A note on “Ranking generalized exponential trapezoidal fuzzy numbers based on variance”

Abstract

It is well known that the ranking of generalized fuzzy numbers depend upon the height of fuzzy numbers. In this note, it is shown that the method, proposed by Rezvani [Applied Mathematics and Computation 262 (2015) 191-198] for ranking of generalized exponential trapezoidal fuzzy numbers, is independent from height of fuzzy numbers. Hence, it is not genuine to use this method for ranking of generalized exponential trapezoidal fuzzy numbers.

Keywords

Exponential trapezoidal fuzzy numbers ranking method variance

1 Introduction

Rezvani [1, Theorem 1, pp. 192] proved that the probability density function f_A (x), corresponding to exponential trapezoidal fuzzy number A = (a, b, c, d) _E, is given as: $f_{A} (x) = {\begin{matrix} \frac{w e^{[\frac{(x - a)}{(b - a)}]}}{a (1 - e) - b + c + (e - 1) d}; & a \leq x \leq b, \\ \frac{w e}{a (1 - e) - b + c + (e - 1) d}; & b \leq x \leq c, \\ \frac{w e^{[\frac{(d - x)}{(d - c)}]}}{a (1 - e) - b + c + (e - 1) d}; & c \leq x \leq d . \end{matrix}$ (1)

Also, he used this f_A (x)to prove the remaining results [1; Theorem 2, pp. 193; Theorem 3, pp. 193] of the published paper [1].

Rezvani [1, Theorem 1, pp. 192] has used the following procedure to prove that f_A (x)is the probability density function corresponding to exponential trapezoidal fuzzy number A = (a, b, c, d) _E.

Step 1: Let f_A (x) = Cμ_A (x), where C is a non-negative real number and

$μ_{A} (x) = {\begin{matrix} {we}^{- [\frac{(b - x)}{(b - a)}]}; & a \leq x \leq b, \\ w; & b \leq x \leq c, \\ {we}^{- [\frac{(x - c)}{(d - c)}]}; & c \leq x \leq d . \end{matrix}$ is the membership function of exponential trapezoidal fuzzy number A = (a, b, c, d) _E.

Step 2: Since, f_A (x)is assumed as the probability density function.
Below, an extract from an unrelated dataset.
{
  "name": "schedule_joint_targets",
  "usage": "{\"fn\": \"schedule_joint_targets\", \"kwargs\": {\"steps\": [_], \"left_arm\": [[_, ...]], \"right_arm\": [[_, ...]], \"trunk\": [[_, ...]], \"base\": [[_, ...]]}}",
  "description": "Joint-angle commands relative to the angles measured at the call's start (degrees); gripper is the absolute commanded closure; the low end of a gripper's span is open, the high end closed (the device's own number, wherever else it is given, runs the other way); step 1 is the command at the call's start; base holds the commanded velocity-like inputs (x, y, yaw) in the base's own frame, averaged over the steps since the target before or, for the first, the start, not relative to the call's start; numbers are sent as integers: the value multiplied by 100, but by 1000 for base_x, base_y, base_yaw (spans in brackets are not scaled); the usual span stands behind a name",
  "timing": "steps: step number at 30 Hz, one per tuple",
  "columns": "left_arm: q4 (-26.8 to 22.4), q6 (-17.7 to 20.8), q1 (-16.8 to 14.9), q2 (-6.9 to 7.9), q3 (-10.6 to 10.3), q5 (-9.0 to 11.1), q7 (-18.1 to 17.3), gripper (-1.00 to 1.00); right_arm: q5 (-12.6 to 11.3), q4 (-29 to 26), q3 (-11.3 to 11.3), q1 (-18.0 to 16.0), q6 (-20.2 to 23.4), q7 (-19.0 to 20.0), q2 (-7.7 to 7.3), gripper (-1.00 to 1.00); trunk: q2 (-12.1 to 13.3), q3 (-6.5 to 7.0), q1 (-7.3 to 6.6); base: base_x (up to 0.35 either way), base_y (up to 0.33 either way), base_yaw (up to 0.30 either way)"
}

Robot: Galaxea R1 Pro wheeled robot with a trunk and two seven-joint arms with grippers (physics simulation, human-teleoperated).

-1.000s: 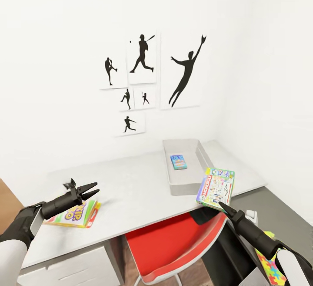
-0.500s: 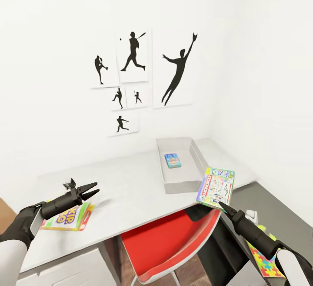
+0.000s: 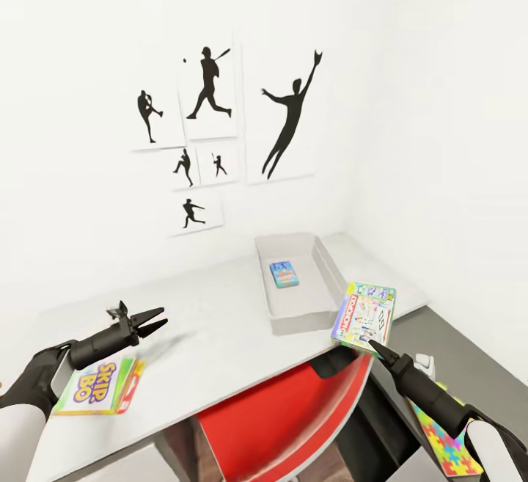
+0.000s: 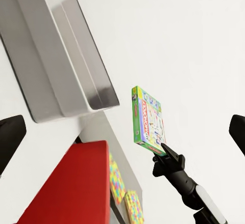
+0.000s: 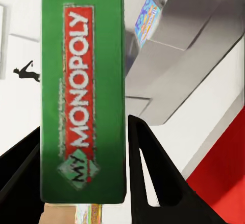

Therefore, $\int_{- \infty}^{\infty} f_{A} (x) dx$ should be 1. Also, $\begin{matrix} \int_{- \infty}^{\infty} f_{A} (x) dx = 1 \Rightarrow \int_{- \infty}^{\infty} C μ_{A} (x) dx = 1 \\ \Rightarrow \int_{a}^{b} {Ce}^{- [\frac{(b - x)}{(b - a)}]} dx + \int_{b}^{c} Cdx + \int_{c}^{d} {Ce}^{- [\frac{(x - c)}{(d - c)}]} dx = 1 \\ \Rightarrow C = \frac{e}{a (1 - e) - b + c + (e - 1) d} \end{matrix}$ (2)

Step 3: Putting the value of C, obtained from Step 2, in f_A (x) = Cμ_A (x), the probability density function f_A (x), defined in (1), is obtained.

2 Mathematical error in existing results

It is obvious from Step 2 that Rezvani [1] has used the wrong expression

$μ_{A} (x) = {\begin{matrix} e^{- [\frac{(b - x)}{(b - a)}]}; & a \leq x \leq b, \\ 1; & b \leq x \leq c, \\ e^{- [\frac{(x - c)}{(d - c)}]}; & c \leq x \leq d . \end{matrix}$ instead of the exact expression $μ_{A} (x) = {\begin{matrix} {we}^{- [\frac{(b - x)}{(b - a)}]}; & a \leq x \leq b, \\ w; & b \leq x \leq c, \\ {we}^{- [\frac{(x - c)}{(d - c)}]}; & c \leq x \leq d . \end{matrix}$ for calculating the value of C and hence to obtain the probability density function f_A (x) defined in (1), to prove the existing results [1; Theorem 2, pp. 193; Theorem 3, pp. 193] and to solve the numerical examples [Example 1, pp. 194; Example 2, pp. 195; Example 3, pp. 195; Example 4, pp. 195; Example 5, pp. 196; Example 6, pp. 196; Example 7, pp. 197].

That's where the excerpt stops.